■ PROBLEM TO WORK ON:
Of all the lines below, return only those starting with the line holding "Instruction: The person" and going on through the line holding "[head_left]", exactly as written.

Source data:
=-=-=-=-=

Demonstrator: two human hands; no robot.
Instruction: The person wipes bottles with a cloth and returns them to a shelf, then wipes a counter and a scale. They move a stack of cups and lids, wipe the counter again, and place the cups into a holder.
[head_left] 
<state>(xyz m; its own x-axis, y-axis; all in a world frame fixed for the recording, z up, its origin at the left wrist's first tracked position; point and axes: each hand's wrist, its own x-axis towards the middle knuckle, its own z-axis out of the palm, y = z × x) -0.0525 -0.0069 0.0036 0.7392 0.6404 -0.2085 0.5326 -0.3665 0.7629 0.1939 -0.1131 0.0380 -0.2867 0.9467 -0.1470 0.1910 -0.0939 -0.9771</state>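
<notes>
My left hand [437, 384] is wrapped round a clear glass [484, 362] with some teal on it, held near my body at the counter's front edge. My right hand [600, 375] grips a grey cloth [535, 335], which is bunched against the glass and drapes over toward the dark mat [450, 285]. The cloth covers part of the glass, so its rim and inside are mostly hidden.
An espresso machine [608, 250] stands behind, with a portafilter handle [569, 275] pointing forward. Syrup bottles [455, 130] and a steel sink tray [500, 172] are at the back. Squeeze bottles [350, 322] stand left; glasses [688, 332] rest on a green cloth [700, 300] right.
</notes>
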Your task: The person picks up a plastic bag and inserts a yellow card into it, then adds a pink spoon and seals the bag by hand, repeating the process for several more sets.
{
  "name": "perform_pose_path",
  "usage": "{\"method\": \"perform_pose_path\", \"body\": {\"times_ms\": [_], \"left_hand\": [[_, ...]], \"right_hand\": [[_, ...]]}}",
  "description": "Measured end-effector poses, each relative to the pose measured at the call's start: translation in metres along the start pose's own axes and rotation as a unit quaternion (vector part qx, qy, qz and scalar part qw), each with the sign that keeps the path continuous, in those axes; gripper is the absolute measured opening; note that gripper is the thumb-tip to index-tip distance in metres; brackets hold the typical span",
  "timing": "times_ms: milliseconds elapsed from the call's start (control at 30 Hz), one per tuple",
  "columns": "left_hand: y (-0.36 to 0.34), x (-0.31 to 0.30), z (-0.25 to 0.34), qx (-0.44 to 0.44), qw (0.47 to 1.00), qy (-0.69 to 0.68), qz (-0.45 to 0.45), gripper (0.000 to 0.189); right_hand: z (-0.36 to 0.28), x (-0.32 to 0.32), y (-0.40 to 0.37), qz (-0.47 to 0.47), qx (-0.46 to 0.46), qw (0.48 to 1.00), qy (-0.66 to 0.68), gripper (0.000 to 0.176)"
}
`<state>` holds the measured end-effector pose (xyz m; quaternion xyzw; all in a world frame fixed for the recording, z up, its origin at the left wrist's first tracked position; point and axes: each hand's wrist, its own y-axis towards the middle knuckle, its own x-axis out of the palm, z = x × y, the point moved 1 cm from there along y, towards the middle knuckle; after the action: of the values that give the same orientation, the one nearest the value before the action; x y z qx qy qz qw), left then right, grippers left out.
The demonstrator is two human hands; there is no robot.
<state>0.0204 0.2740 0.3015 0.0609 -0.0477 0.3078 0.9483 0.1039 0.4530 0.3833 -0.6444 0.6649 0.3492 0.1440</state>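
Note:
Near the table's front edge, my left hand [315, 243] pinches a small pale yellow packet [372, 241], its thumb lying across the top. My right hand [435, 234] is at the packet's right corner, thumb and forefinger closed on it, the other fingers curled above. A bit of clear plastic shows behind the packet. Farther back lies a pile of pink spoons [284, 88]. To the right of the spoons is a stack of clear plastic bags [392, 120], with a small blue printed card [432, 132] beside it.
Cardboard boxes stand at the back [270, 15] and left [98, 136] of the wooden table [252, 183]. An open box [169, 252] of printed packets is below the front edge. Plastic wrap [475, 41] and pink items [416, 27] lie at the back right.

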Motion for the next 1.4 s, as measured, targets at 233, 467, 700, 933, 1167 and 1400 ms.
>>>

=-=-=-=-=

■ ANSWER FOR THE TASK:
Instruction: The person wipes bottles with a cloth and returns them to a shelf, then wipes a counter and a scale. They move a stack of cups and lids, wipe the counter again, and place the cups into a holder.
[head_left] 

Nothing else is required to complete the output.